On Thu, 2023-06-29 at 23:58 +0000, Wessels, Duane wrote:
> 
> 
> > 
> > ## 2.2
> > 
> > The first paragraph correctly mentions "policy reasons". The second 
> > paragraph
> > correctly says "they are not authoritative". I am not sure not being
> > authoritative can be considered a policy reason, so perhaps these two
> > paragraphs can be connected with an "or"?
> 
> I see your point.  We propose this change to the introduction sentence:
> 
> A name server returns a message with the RCODE field set to REFUSED
> when it refuses to process the query, e.g., for policy or other reasons.

Works for me.

> 
> > 
> > ## 3.1
> > 
> > "A resolver MUST NOT retry a given query over a server's transport  more 
> > than
> > twice" - should this be clarified to say "in a short period of time" or
> > something like that? Clearly a retry is allowed *eventually*.
> 
> For reference, here’s the sentence in question at the start of 3.1:
> 
>    A resolver MUST NOT retry a given query over a server's transport more
>    than twice (i.e., three queries in total) before considering the
>    server's transport unresponsive for that query.
> 
> We feel that “a given query” and “for that query” in the sentence 
> sufficiently limits the
> scope here, and there is no need to qualify it by some amount of time.
> 
> As an example, let’s say that a recursive has been asked to lookup 
> www.example.com (our “given” query).  The example.com zone has two name 
> servers, each of which has two IP addresses, and (presumably) two transports. 
>  It can send 3 queries to 199.43.135.53 over UDP (then that transport is 
> unresponsive), 3 queries to 199.43.133.53 over UDP, same over TCP, over IPv6, 
> and so on.  In total the recursive can send 2x2x2x3 = 24 queries before it 
> has to give up if all servers and all transports are unresponsive.
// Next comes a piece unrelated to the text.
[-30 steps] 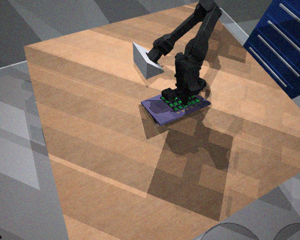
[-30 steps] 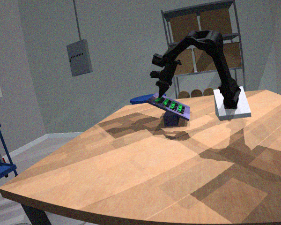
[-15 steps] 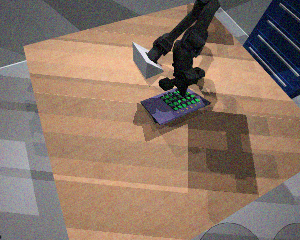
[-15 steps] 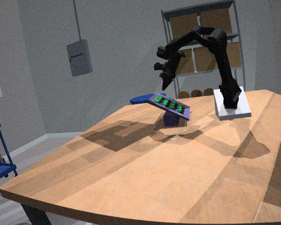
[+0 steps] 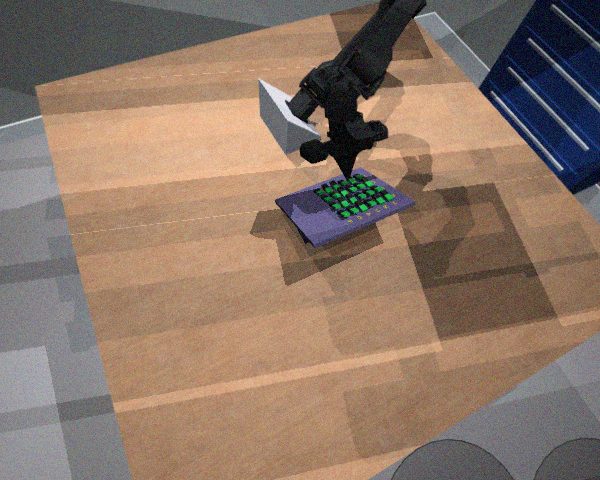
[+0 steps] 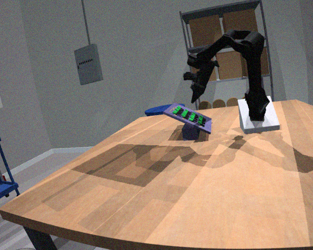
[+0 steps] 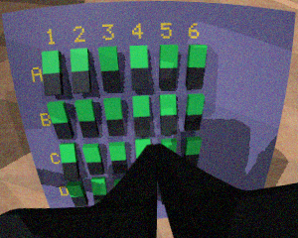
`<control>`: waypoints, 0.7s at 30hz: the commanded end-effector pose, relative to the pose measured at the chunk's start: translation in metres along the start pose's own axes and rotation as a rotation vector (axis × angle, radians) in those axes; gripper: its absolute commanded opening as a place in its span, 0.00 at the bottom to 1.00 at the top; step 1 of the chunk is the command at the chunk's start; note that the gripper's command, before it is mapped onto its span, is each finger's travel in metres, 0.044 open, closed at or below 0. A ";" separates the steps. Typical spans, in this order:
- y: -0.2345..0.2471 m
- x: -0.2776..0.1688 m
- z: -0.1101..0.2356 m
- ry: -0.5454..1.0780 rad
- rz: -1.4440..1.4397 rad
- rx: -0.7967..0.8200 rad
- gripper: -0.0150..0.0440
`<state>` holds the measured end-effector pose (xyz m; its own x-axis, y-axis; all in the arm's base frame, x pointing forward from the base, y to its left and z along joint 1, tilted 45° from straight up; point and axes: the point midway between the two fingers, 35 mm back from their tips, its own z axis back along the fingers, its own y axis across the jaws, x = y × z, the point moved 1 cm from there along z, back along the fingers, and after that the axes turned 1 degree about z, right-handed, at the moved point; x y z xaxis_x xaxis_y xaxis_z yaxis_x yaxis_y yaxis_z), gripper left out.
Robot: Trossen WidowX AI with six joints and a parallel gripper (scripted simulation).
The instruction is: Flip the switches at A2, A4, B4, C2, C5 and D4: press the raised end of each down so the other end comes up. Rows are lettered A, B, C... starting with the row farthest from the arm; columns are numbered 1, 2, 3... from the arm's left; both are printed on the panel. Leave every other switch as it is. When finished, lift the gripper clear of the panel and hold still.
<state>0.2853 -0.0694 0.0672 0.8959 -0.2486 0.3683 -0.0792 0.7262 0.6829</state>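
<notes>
A purple switch panel (image 5: 306, 219) (image 6: 207, 126) (image 7: 255, 79) sits tilted on a dark block on the wooden table. It holds rows A to D and columns 1 to 6 of green-and-black rocker switches. In the wrist view, A2 (image 7: 79, 69) and A4 (image 7: 139, 66) show their green part on the far half, like the rest of row A. My gripper (image 5: 346, 175) (image 6: 193, 101) (image 7: 153, 151) is shut with nothing in it. It hangs a little above the panel, with its tip over the C4 area. The fingers hide most of row D and part of row C.
A grey wedge block (image 5: 277, 121) stands behind the panel, beside the arm. The arm's white base plate (image 6: 259, 121) is on the table to the right. A blue drawer cabinet (image 5: 564, 77) stands off the table's edge. A shelf with boxes (image 6: 226, 53) is behind.
</notes>
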 end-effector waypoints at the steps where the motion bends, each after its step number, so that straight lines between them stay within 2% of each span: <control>1: 0.004 -0.006 -0.023 -0.005 -0.002 0.014 0.25; 21: 0.005 -0.006 -0.047 -0.007 -0.001 0.015 0.25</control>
<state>0.3001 -0.0377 0.0422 0.8901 -0.2531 0.3790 -0.0886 0.7196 0.6888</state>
At this 
> point the resolver gives up on that query and returns SERVFAIL.
> 
> Then, section 3.2 is about caching and says that the resolution failure MUST 
> be cached for at least 5 seconds, but otherwise gives implementations a lot 
> of freedom in how to do that.  Could be by query tuple, by server/transport, 
> or some other way.

Right! 3.2 solves this.

> > Also, "MUST NOT" is pretty strong language. Given the various process 
> > models of
> > resolver implementations, two subprocesses (threads) both retrying the same 
> > or
> > a similar thing a few times can not always be avoided. Would you settle for
> > SHOULD NOT? The "given" in "retry a given query" gives some leeway, but not
> > enough, I feel.
> 
> We feel that MUST NOT is appropriate but would like more input from working 
> group
> members and implementors especially.

Ok

> > "may retry a given query over a different transport .. believe .. is 
> > available"
> > - this ignores that some transports have better security properties than
> > others. One currently active draft in this area is
> > draft-ietf-dprive-unilateral-probing. Perhaps add some wording, without 
> > being
> > too prescriptive, such as "available, and compatible with the resolver's
> > security policies, ..".
> 
> We think “compatible with the resolver’s security policies” goes without 
> saying, but don’t mind making it explicit.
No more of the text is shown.